WORK INSTRUCTION | Beneath this line is the data. Output exactly the lines from the line with "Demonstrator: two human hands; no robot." to the line with "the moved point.", both ends included, and nothing more.
*** COLLECTED DATA Section Begins ***
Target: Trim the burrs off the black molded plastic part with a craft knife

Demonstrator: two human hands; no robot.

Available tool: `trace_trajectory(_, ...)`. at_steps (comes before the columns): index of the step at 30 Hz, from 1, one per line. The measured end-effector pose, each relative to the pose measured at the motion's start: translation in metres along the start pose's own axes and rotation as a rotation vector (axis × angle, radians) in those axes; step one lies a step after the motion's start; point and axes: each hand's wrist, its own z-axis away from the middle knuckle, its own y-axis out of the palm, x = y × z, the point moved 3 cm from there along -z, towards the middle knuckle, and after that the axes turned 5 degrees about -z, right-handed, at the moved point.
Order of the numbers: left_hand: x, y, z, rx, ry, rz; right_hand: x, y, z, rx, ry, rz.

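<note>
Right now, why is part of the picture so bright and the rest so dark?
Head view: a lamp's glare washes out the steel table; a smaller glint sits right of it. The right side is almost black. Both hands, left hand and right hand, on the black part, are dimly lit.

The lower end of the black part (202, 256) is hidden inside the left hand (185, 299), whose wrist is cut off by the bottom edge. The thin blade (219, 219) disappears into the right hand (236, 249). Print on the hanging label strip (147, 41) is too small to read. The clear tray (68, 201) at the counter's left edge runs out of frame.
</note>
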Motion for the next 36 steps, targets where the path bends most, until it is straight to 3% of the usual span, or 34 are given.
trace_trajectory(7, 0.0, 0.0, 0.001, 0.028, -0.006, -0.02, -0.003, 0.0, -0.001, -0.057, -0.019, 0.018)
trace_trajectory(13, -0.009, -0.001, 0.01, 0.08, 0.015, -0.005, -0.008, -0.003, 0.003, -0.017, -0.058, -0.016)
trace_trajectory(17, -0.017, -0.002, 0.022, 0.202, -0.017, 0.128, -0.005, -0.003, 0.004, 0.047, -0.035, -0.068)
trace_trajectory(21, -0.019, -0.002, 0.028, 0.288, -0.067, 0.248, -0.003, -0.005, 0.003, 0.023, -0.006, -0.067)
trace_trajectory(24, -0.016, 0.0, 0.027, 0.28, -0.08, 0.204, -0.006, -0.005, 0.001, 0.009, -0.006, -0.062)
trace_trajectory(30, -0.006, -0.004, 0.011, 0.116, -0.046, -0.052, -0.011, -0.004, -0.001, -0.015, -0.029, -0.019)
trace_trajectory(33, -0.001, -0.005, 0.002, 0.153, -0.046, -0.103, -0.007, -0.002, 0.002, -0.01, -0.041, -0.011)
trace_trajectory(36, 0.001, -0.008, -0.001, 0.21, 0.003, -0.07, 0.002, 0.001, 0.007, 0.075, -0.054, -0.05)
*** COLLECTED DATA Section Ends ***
TASK OUTPUT |
Demonstrator: two human hands; no robot.

Available tool: `trace_trajectory(_, ...)`. at_steps (comes before the columns): index of the step at 30 Hz, from 1, one per line. The measured end-effector pose, each relative to the pose measured at the motion's start: translation in metres along the start pose's own axes and rotation as a rotation vector (axis × angle, radians) in those axes; step one lies a step after the motion's start; point and axes: each hand's wrist, its own z-axis away from the middle knuckle, its own y-axis out of the palm, x = y × z, the point moved 3 cm from there along -z, towards the middle knuckle, and after that the axes turned 5 degrees about -z, right-handed, at the moved point.

This output has come to an end.